"Une juste reconnaissance"
Samedi dernier était organisée en mairie une cérémonie en l’honneur des personnes venant d’acquérir la nationalité française. Il me parait très important de célébrer cet évènement et je suis toujours très heureuse de pouvoir recevoir symboliquement ces nouveaux naturalisés et leur famille à l’Hôtel de Ville qui est la « maison » de tous les citoyens, qui plus est dans la salle Charles de Gaulle où trône le buste de Marianne, allégorie de notre République et de ses valeurs.
Toutes celles et ceux qui obtiennent la nationalité française, souvent au terme de procédures longues et fastidieuses, sont bien souvent depuis longtemps des acteurs à part entière de la vie locale. Le fait de leur octroyer la nationalité française n’est à donc qu’une juste et logique reconnaissance de cette implication. Une implication de tous les jours de personnes souvent implantées depuis des années à Roanne, contribuant à l’activité économique, au rayonnement, à la vitalité associative de notre ville.
"Notre diversité, une source de richesse"
Nous avons toujours eu à cœur dans la mise en œuvre de notre projet municipal de reconnaitre et valoriser la principale richesse qui est la nôtre. La plus grande richesse de Roanne à mes yeux, ce sont les Roannais. Je souhaite que Roanne soit une ville où chacun puisse trouver sa place, où nos différences, notre diversité, ne soient pas source de conflit mais d’enrichissement. J’ai voulu mettre au centre de notre projet de ville les questions du vivre-ensemble, du lien social, de la participation de tous à la vie de la cité.
Je souhaite que l’on montre qu’une autre voie est possible pour faire vivre et faire rayonner notre idéal républicain, bien au-delà des expressions de peur, de repli sur soi que certains se plaisent à attiser.
"Sous-entendre que l'immigration est une menace pour l'identité nationale est une manipulation dangereuse"
Des réflexes qui ont violemment ressurgi lors du débat néfaste sur l’identité nationale, qui a occupé la scène politique tout juste 2 ans après la création d’un ministère de l’immigration ET de l’identité nationale.

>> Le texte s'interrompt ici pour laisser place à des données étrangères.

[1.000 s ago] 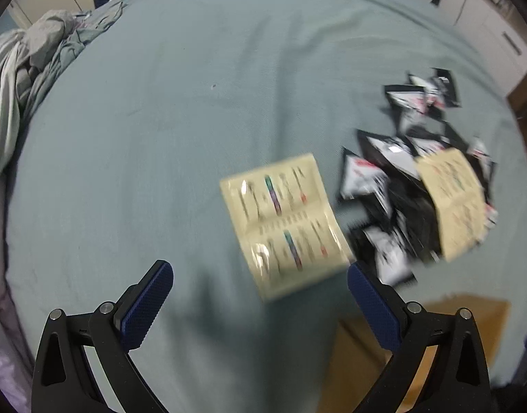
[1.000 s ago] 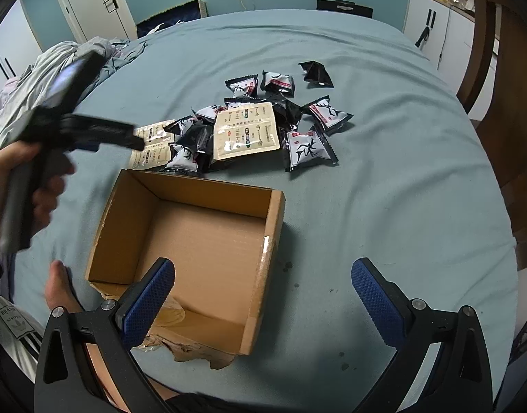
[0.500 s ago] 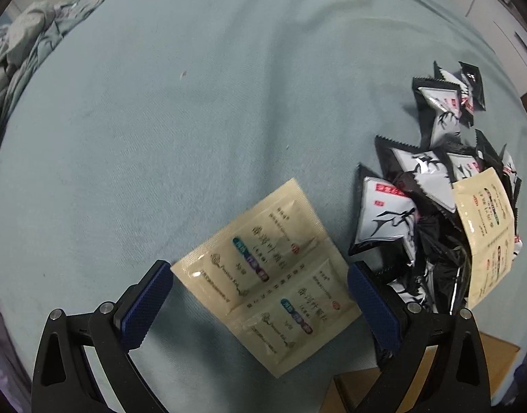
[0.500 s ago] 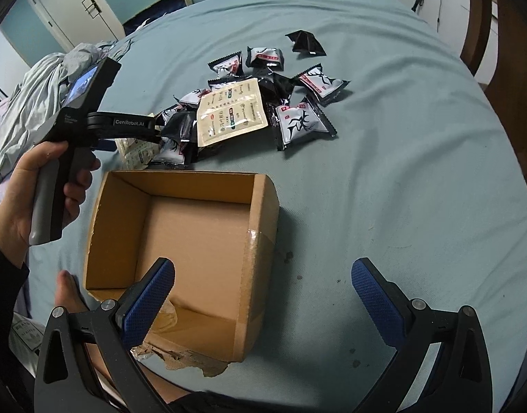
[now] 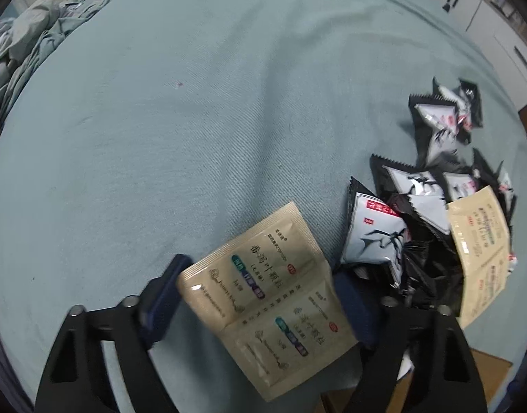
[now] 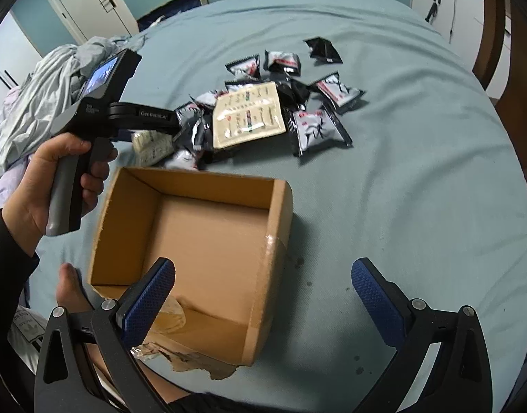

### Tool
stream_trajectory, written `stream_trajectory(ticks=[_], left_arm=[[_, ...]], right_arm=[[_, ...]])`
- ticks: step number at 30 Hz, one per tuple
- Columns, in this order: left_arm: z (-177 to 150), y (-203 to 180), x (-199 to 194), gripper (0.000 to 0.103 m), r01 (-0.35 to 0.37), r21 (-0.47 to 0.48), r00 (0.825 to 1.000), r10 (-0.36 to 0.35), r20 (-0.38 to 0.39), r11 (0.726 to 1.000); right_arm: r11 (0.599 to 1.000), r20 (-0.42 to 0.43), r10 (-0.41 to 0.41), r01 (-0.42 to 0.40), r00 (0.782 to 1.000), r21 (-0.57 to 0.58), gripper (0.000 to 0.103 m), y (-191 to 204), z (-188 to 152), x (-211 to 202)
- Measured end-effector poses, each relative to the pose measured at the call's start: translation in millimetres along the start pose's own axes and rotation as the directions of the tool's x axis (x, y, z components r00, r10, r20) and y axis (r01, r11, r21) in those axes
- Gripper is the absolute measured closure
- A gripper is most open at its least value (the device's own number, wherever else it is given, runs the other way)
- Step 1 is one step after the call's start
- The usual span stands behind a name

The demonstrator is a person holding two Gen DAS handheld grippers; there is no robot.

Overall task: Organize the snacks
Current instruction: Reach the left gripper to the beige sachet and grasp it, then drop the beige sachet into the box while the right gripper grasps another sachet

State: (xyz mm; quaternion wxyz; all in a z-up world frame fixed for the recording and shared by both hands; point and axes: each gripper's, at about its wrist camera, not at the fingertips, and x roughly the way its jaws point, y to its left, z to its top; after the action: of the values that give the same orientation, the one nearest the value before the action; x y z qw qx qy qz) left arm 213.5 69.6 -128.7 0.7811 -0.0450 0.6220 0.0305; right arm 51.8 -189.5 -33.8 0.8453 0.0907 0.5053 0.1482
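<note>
Beige sachet pair (image 5: 270, 296) between the left gripper (image 5: 253, 296) jaws, just closing onto its edges, right gripper (image 6: 263, 296) jaws apart above cardboard box (image 6: 280, 241), teal bed (image 6: 418, 172)

Tan sachet (image 5: 270, 296) covers left claw (image 5: 255, 301) right fingertip; pad contact unclear.

On the bed (image 6: 418, 172), the box (image 6: 194, 241) sits in front of the heap of snack packets (image 6: 280, 103). A flat sachet (image 5: 267, 296) lies left of the heap; crumpled bedding (image 6: 39, 103) lies far left.
</note>
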Motion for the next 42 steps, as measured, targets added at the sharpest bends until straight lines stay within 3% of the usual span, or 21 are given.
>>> stream_trajectory(ticks=[1, 2, 3, 4, 5, 8, 17, 21, 26, 32, 36, 42], left_arm=[[-2, 2, -2, 0.034, 0.026, -0.002, 1.0, -0.026, -0.001, 1.0], [-5, 4, -5, 0.037, 0.042, -0.002, 0.999, -0.042, 0.005, 0.999], [-7, 5, -8, 0.054, 0.04, -0.006, 0.999, -0.04, 0.019, 0.999], [-9, 7, -11, 0.082, 0.013, -0.014, 1.0, -0.013, 0.021, 1.0], [-11, 15, -17, 0.094, 0.031, -0.033, 0.999, -0.03, 0.026, 0.999], [-13, 31, -27, 0.095, 0.122, -0.114, 0.992, -0.122, 0.011, 0.986], [-46, 58, -53, 0.099, 0.123, -0.144, 0.992, -0.124, 0.001, 0.982], [-39, 70, -86, 0.101, 0.137, -0.138, 0.989, -0.127, 0.079, 0.981], [-51, 68, -148, 0.102, 0.128, -0.06, 0.972, -0.114, 0.204, 0.99], [-70, 28, -187, 0.102, 0.091, 0.09, 0.954, -0.113, 0.277, 0.992], [-100, 6, -198, 0.102, 0.12, 0.175, 0.945, -0.167, 0.282, 0.977], [-141, -29, -183, 0.102, 0.177, 0.309, 0.954, -0.24, 0.178, 0.934]], right_arm=[[1.0, 0.011, 0.005, -0.005, 1.0, 0.002, 0.0, -1, 0, -2], [1.0, 0.018, 0.01, -0.01, 1.0, 0.005, 0.0, -1, -1, -4], [1.0, 0.033, 0.016, -0.017, 0.999, 0.012, 0.0, -3, 0, -7], [1.0, 0.039, 0.017, -0.017, 0.999, 0.015, 0.0, -4, -1, -9], [1.0, 0.047, 0.016, -0.017, 0.999, 0.021, 0.0, -5, -2, -10], [0.999, 0.066, 0.018, -0.02, 0.998, 0.039, 0.0, -10, -2, -15], [0.997, 0.118, -0.009, 0.001, 0.993, 0.071, 0.0, -13, 16, -22], [0.997, 0.134, -0.005, -0.005, 0.991, 0.079, 0.0, -16, 24, -20], [0.993, 0.131, 0.023, -0.038, 0.991, 0.111, 0.0, -26, 43, -8], [0.992, 0.077, 0.073, -0.081, 0.994, 0.102, 0.0, -24, 82, 24], [0.995, -0.013, 0.093, -0.092, 0.996, 0.04, 0.0, -9, 103, 56], [0.997, -0.083, 0.047, -0.051, 0.995, -0.054, 0.0, 14, 131, 97]])
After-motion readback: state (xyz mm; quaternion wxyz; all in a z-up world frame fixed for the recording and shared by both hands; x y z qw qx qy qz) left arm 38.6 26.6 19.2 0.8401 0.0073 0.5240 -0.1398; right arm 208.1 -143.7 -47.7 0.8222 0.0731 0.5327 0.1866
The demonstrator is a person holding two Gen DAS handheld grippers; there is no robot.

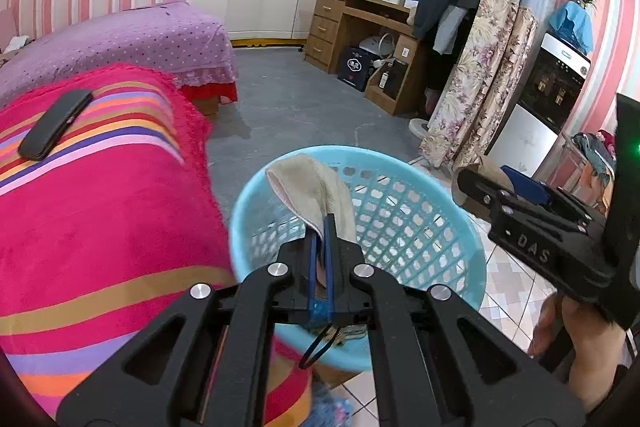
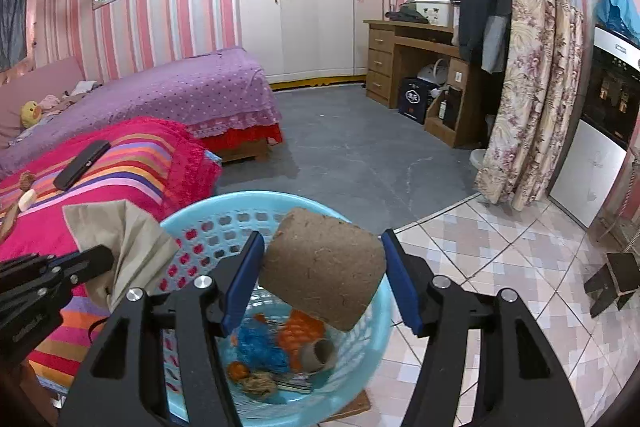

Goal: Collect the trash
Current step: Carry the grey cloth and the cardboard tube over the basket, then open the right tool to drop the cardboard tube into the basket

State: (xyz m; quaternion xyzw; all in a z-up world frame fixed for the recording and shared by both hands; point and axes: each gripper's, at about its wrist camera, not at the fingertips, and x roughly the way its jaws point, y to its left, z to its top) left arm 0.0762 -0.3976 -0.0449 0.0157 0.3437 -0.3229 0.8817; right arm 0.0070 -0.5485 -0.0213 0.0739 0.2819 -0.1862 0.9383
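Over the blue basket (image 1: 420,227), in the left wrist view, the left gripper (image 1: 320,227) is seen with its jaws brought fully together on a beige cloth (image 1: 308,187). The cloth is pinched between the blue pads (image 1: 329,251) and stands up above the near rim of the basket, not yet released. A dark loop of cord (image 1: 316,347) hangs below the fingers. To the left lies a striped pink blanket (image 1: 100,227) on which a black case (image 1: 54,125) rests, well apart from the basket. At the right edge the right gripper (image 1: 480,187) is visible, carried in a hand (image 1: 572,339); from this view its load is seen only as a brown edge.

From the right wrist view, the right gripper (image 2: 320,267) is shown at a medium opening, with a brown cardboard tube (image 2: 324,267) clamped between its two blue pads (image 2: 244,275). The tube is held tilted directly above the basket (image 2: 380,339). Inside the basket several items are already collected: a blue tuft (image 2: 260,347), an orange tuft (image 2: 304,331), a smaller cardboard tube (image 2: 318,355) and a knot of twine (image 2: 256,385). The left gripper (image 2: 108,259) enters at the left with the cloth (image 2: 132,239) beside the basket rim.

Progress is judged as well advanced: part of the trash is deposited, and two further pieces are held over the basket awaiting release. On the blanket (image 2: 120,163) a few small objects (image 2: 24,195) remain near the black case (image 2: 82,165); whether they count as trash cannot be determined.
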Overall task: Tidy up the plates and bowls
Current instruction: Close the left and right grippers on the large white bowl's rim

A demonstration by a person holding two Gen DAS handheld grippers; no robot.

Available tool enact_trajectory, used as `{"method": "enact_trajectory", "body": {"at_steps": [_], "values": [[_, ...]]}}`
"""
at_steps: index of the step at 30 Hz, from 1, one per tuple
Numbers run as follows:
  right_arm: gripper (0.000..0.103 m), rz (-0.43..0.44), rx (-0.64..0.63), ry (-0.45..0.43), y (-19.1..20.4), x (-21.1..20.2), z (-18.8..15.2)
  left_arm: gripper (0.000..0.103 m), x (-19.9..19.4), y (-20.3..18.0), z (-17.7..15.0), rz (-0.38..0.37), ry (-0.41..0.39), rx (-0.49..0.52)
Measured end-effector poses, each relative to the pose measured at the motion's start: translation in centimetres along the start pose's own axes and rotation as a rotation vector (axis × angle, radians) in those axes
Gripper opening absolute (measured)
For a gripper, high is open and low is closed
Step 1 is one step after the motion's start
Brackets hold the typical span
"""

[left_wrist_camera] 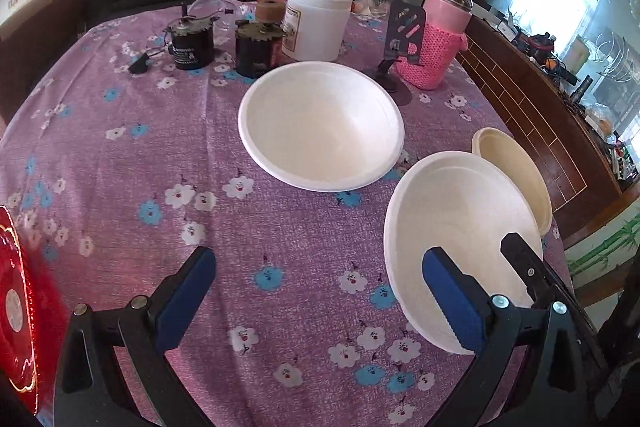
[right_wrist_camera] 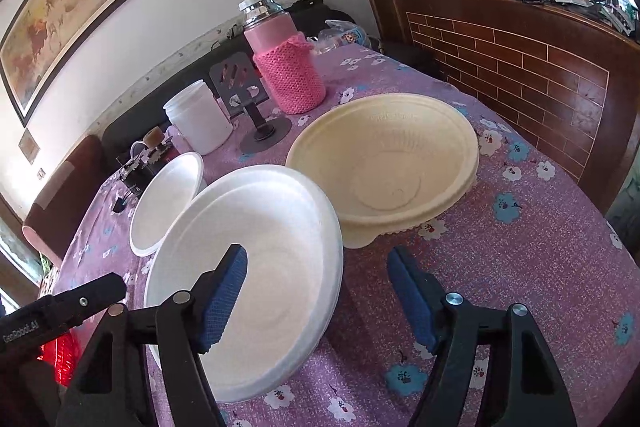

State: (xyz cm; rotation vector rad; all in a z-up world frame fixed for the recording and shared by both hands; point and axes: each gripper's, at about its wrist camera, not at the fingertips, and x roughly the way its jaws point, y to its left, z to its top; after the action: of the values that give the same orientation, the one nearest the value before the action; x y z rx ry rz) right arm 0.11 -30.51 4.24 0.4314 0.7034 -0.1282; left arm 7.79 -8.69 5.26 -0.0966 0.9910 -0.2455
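Grippers: left gripper (left_wrist_camera: 320,303) spread wide over bare tablecloth (left_wrist_camera: 248,227), holding nothing; right gripper (right_wrist_camera: 316,291) spread, straddling near white bowl's (right_wrist_camera: 256,267) rim, pads not pressing. Bowls: two white, far white bowl (left_wrist_camera: 320,131) mid-table, apart; one cream bowl (right_wrist_camera: 384,167) just beside the near one. Red plate (left_wrist_camera: 16,307): one, at left edge.

Taking the near white bowl (left_wrist_camera: 460,227) as the landmark: the bench (left_wrist_camera: 248,235) to its left is bare cloth, wide enough for a tool to pass. Behind it and to the left sits a second white bowl (left_wrist_camera: 320,131), a strip of cloth between them. Just beside it on the right is a cream bowl (right_wrist_camera: 384,167). Far behind it a white jar (left_wrist_camera: 316,23), a pink flask (left_wrist_camera: 436,39), a phone stand (left_wrist_camera: 400,39) and dark canisters (left_wrist_camera: 224,43) close off the back. Far left, a red plate (left_wrist_camera: 16,311) overlaps the bench edge.
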Motion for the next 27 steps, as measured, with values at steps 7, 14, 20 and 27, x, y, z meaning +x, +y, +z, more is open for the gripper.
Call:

Parler d’identité nationale n’a, en soit, rien de choquant. Pas plus que de parler d’immigration. Ce qui l’est par contre c’est ce lien mécanique, établi de façon systématique entre trois choses qui sont de nature différente : la lutte contre l’immigration clandestine, le combat contre le communautarisme et les questions d’intégration autour des valeurs de la République. Ce lien là est dangereux car il empêche toute tentative de réfléchir sereinement, en dehors de toute passion politique, à ces sujets là qui sont pourtant très importants.
Cela revient en quelque sorte à « recycler » pour leur redonner un aspect très actuel et très acceptable, certaines thèses des intellectuels de droite ou d’extrême droite des années trente en ré-instituant un lien entre les ennemis intérieurs et extérieurs de la France. De la même façon, les discours selon lesquels la notion de « repentance » serait nuisible à la cohésion nationale nous ramènent invariablement à une sorte de sémantique « anti-dreyfusarde » : toute remise en cause de la culpabilité du capitaine Dreyfus était une atteinte directe à l’identité nationale.
Tout en me gardant bien de faire des analogies historiques trop rapides ou des comparaisons trop hâtives entre les époques, je veux aujourd’hui marquer mon profond désaccord avec cette conception de l’identité.
"Pour une conception moderne et ouverte de la notion d'identité"
Je veux dire que cette conception là, fixiste, rigide, excluante parce qu’exclusive, est une conception du passé. L’identité d’un citoyen du 21ème siècle ne se laisse pas appréhender par son centre mais par ses contours, elle ne se laisse pas enfermer dans une définition restrictive mais est plurielle et dynamique, elle n’est pas remise en cause mais s’enrichit de sa rencontre avec l’autre, elle n’est pas figée dans le temps, gravée dans le marbre pour toujours mais évolue avec son époque tout en constituant un trait d’union entre passé, présent et avenir.
L’immigration n’est pas une menace pour l’identité nationale française. Elle ne l’est pas plus aujourd’hui qu’elle ne l’était au début du siècle ou entre les deux guerres. C’est même tout le contraire, elle est une de ses composantes.